Week-end mortuaire. Pas du tout revenus de l'annonce du suicide de Nelly Arcan, on apprenait la mort de Pierre Falardeau. En route pour une émission de radio où je devais parler de l'oeuvre de l'écrivaine - de son suicide, j'en serais incapable, ayant toujours trouvé indécentes et vulgaires les explications post-mortem à cette tragédie intime - j'essayais péniblement de faire des liens entre ces deux disparitions... Était-ce possible? Étonnamment, oui.

Outre le fait qu'ils ont tous deux été chroniqueurs au défunt hebdo ICI, Nelly Arcan et Pierre Falardeau étaient des radicaux dans leurs obsessions. Et, dans les deux cas, leur personnage médiatique a souvent nui à leur propos. Je me demande si cette image n'était pas au fond pratique pour leurs détracteurs, puisqu'elle permettait de détourner le sujet de leur discours - trop douloureux, trop violent, trop tranché - et de s'attaquer à une cible plus facile.

En public, Nelly Arcan prenait autant soin de son look que Pierre Falardeau le négligeait. Pour Arcan, on soulignait chaque fois la contradiction entre son esclavage de l'apparence et sa dénonciation; pour Falardeau, son aspect hirsute fièrement arboré était presque considéré comme une coquetterie d'homme du peuple. Ah! Les sacres et la cigarette de Pierre, les lèvres et les seins de Nelly!

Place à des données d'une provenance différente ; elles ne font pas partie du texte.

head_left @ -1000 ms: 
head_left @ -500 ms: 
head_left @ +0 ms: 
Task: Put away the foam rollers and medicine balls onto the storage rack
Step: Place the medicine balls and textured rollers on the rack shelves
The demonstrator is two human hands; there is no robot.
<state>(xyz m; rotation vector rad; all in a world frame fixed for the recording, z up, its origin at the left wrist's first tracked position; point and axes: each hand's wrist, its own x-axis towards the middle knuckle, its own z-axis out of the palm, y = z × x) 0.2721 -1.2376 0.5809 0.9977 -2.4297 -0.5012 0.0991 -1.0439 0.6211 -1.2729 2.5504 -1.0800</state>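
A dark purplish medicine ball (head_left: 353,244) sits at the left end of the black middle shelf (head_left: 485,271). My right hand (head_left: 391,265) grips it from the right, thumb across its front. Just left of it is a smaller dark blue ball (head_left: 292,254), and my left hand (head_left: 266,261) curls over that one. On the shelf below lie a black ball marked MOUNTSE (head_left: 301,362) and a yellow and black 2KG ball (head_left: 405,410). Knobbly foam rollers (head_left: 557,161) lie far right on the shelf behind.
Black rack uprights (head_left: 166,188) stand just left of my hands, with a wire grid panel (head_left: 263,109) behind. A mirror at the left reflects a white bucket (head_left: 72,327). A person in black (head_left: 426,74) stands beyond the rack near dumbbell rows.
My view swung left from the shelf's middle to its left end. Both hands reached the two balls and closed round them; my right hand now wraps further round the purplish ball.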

Mais ce qu'ils disaient ne changeait pas d'un poil. Ils frappaient le même clou, sans jamais reculer ou se rétracter, peu importe les critiques, peu importe s'ils avaient tort ou raison. Ils se battaient sans relâche et quotidiennement contre un démon intérieur: l'aliénation. Du corps, du colonisé. Ils rongeaient l'os jusqu'à la moelle, avec parfois tant de rage que ça faisait peur, parce qu'ils semblaient prêts à tout pour aller jusqu'au bout. Jusqu'à la mort...

Ce n'est pas pour rien que leurs oeuvres sont parmi les plus percutantes du paysage artistique québécois - car cette violence-là est plutôt rare dans notre littérature et notre cinéma. Falardeau était assez seul à pratiquer l'art du pamphlet comme un pur et dur. On a beaucoup rappelé son «Salut pourriture!» à Claude Ryan, mais à quoi s'attendre d'autre du gars qui a écrit Le temps des bouffons, mille fois pire que cette «boutade»?

Le temps des bouffons, qu'on aime ou pas, est aussi, c'est évident, une jouissance purement textuelle, que l'on retrouve dans ses recueils La liberté n'est pas une marque de yogourt ou Les boeufs sont lents mais la terre est patiente. Et que dire d'Elvis Gratton, qui est probablement la caricature la plus méchante qu'on ait jamais faite du Québécois? Le vrai cauchemar, à la Frankenstein, est qu'il soit devenu une sorte de héros national... C'est à se demander si le paradoxe est plus du côté du récepteur que de l'émetteur, disons.

D'Arcan, en pleine époque de désaffection féministe, est née une oeuvre entièrement centrée sur le corps de la femme, d'une acuité si effrayante qu'on ne peut lire ses romans sans se sentir foutu d'avance - surtout si on est une lectrice. Au contraire de Falardeau, aucune jouissance dans cette écriture, qui est tout sauf séductrice - elle se faisait un point d'honneur qu'elle ne le soit pas. Les débats entourant le corps féminin - pour ou contre le botox? se contentent de titrer les magazines où sévit Photoshop, papiers glacés aussi paradoxaux que l'était Nelly Arcan à la télé - elle les dynamitait dans ses livres pour ramener le tout à ce qu'elle croyait une injustice fondamentale, cette fameuse «burqa de chair», sa terrible trouvaille...

À vrai dire, ces deux voix-là vont me manquer.